* Work instruction
Retype exactly the lines that run from the start of the data to the line holding "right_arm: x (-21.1", including both, and only those.

Dataset entries
===============

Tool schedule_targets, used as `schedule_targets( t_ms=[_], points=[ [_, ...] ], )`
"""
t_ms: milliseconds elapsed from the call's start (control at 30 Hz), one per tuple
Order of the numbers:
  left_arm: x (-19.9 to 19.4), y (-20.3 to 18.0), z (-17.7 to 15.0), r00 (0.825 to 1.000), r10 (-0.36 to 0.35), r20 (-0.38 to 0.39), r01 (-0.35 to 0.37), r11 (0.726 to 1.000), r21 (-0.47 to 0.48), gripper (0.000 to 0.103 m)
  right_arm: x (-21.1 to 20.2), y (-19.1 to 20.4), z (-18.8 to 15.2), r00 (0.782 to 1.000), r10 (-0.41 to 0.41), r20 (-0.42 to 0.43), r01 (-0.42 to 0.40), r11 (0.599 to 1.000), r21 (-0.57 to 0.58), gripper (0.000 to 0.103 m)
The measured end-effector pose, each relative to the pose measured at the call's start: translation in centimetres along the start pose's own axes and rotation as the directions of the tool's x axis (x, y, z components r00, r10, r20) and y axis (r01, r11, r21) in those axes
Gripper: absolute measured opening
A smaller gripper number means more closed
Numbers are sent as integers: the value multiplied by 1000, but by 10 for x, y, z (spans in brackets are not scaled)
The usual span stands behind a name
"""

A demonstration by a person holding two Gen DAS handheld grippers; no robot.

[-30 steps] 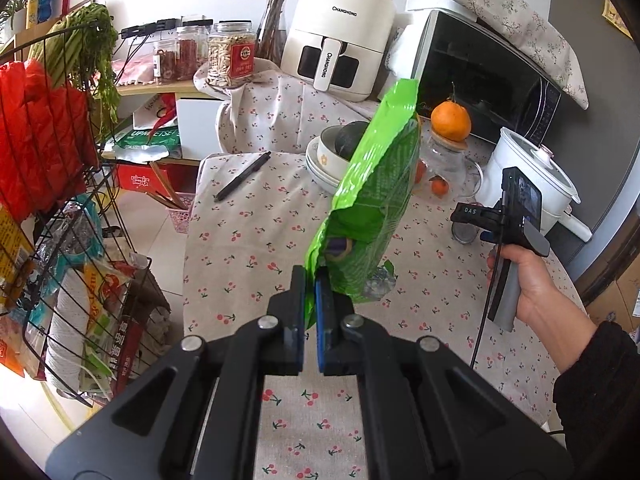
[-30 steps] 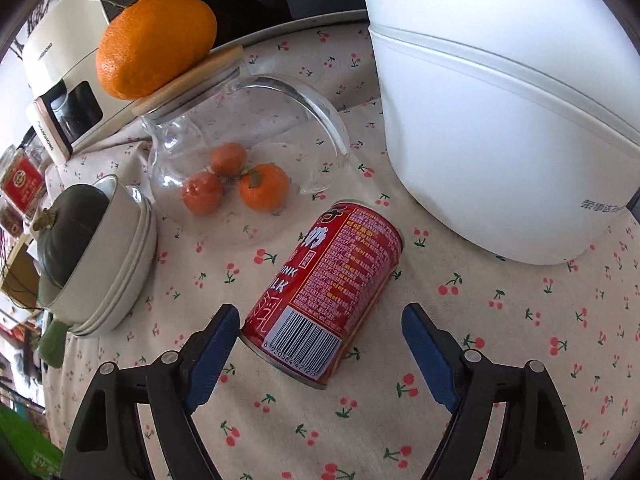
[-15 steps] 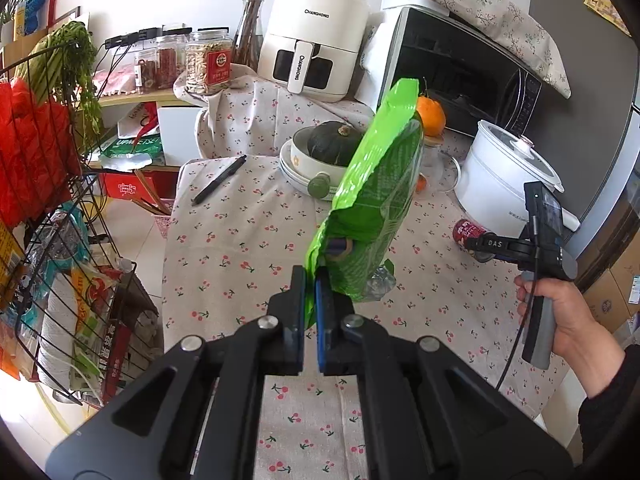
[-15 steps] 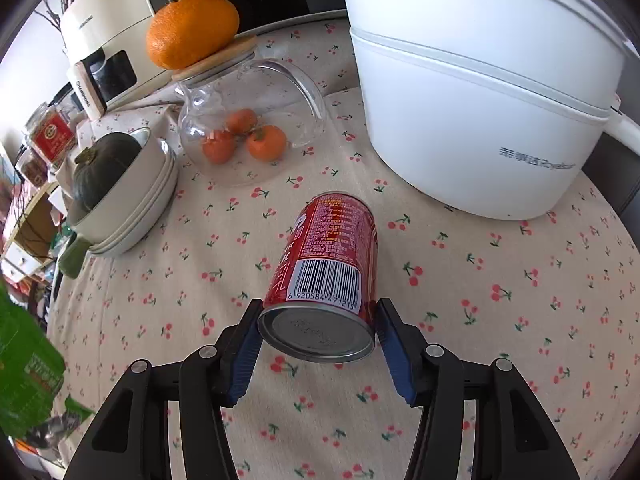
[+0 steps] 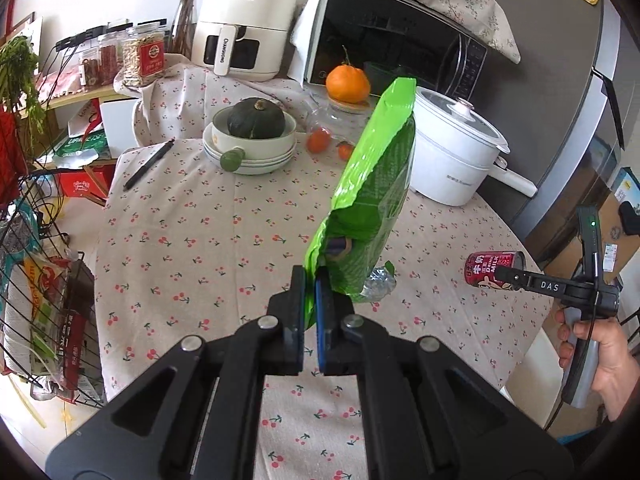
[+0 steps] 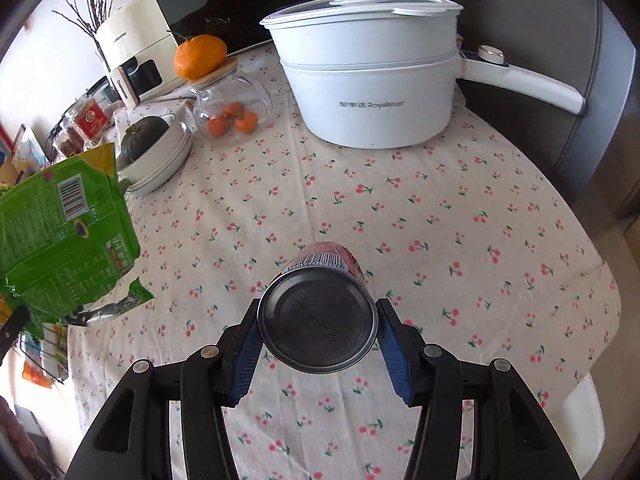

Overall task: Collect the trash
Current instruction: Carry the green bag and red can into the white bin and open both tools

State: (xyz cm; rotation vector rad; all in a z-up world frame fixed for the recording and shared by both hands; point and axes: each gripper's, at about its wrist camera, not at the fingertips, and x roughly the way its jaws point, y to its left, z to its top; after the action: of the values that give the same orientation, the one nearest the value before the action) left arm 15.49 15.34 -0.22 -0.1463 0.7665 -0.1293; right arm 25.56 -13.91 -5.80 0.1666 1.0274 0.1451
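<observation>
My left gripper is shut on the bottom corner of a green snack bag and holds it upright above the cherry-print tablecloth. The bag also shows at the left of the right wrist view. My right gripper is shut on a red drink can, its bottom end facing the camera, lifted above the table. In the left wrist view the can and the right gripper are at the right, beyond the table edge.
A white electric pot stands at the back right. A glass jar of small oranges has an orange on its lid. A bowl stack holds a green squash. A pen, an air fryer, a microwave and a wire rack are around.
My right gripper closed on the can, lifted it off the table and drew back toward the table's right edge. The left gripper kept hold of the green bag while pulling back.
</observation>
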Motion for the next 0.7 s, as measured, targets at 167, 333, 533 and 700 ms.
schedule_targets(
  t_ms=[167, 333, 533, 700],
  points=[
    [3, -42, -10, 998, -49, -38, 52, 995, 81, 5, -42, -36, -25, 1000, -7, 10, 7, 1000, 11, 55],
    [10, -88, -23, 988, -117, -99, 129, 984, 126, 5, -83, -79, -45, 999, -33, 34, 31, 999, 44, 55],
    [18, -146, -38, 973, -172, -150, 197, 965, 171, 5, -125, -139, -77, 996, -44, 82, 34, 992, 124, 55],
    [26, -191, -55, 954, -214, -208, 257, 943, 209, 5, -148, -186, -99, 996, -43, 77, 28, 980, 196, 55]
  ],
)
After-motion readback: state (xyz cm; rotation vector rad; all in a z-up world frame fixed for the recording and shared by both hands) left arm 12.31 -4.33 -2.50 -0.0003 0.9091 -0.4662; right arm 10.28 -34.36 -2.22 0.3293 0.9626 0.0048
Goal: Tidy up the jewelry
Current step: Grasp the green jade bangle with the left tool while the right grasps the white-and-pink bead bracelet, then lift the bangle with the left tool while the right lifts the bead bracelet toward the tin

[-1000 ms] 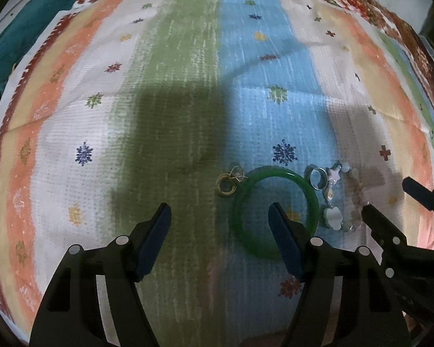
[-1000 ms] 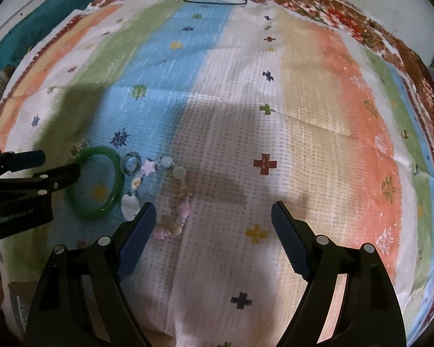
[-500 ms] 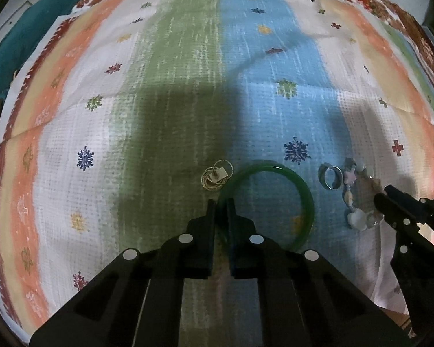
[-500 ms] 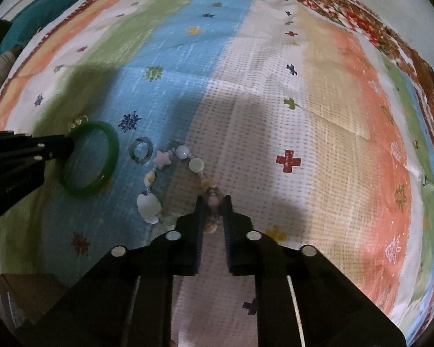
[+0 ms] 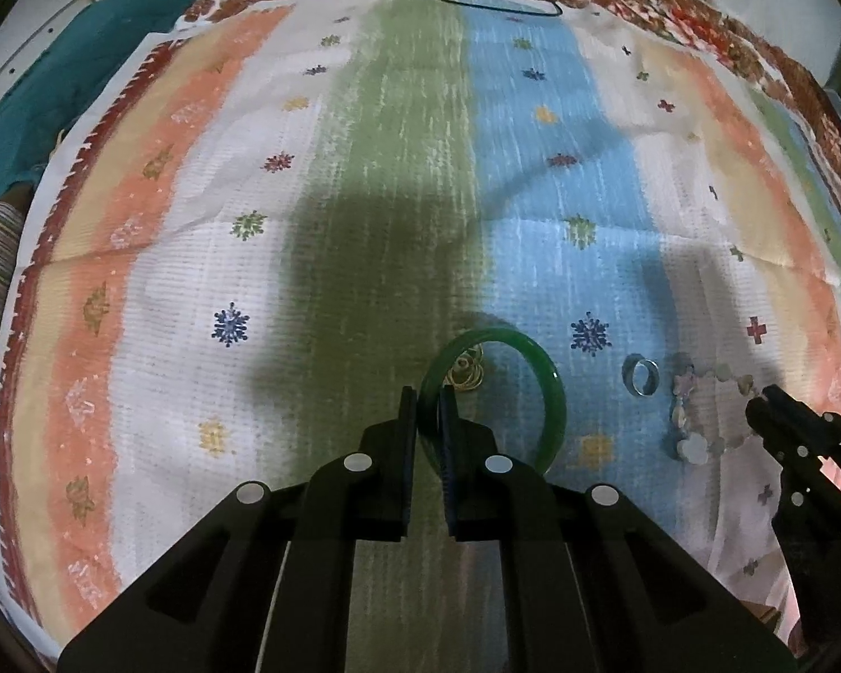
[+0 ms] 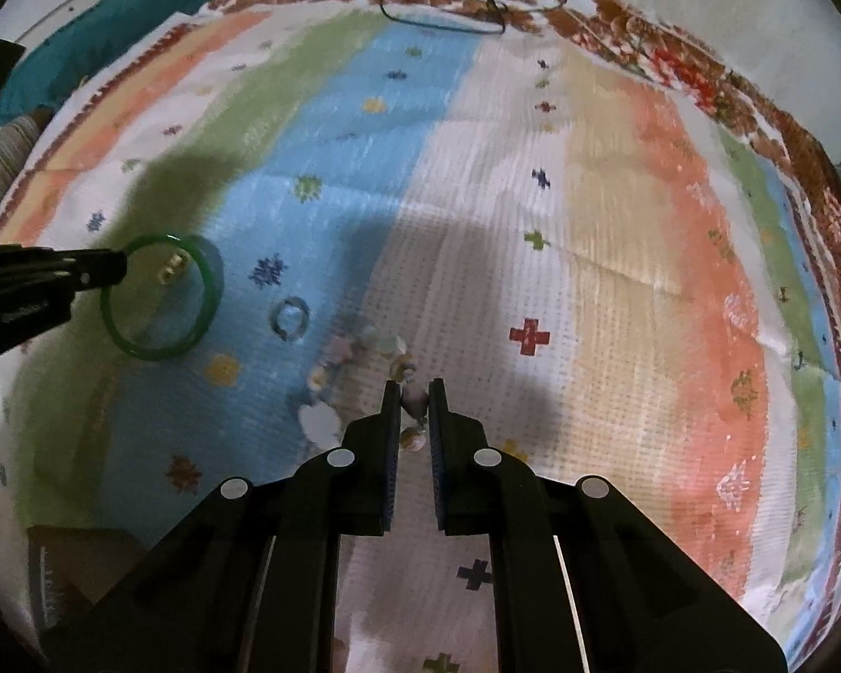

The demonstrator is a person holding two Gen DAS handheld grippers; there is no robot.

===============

* Answer for the task
Tool schedule_targets, used as `schedule_targets( t_ms=[_], points=[ [_, ...] ], )`
"""
t_ms: milliseconds elapsed from the call's start (control at 30 Hz), one per tuple
Order of the numbers:
  left_arm: x (-19.9 to 19.4), y (-20.3 to 18.0), z (-17.7 to 15.0), r00 (0.825 to 1.000), r10 (-0.36 to 0.35), r20 (-0.38 to 0.39), r01 (-0.35 to 0.37), r11 (0.726 to 1.000), r21 (-0.47 to 0.48), gripper (0.000 to 0.103 m)
  right_arm: x (-21.1 to 20.2), y (-19.1 to 20.4), z (-18.8 to 15.2), r00 (0.782 to 1.000), r10 (-0.41 to 0.41), r20 (-0.42 to 0.43), r01 (-0.42 to 0.40), r11 (0.599 to 1.000), r21 (-0.57 to 0.58), gripper (0.000 to 0.103 m)

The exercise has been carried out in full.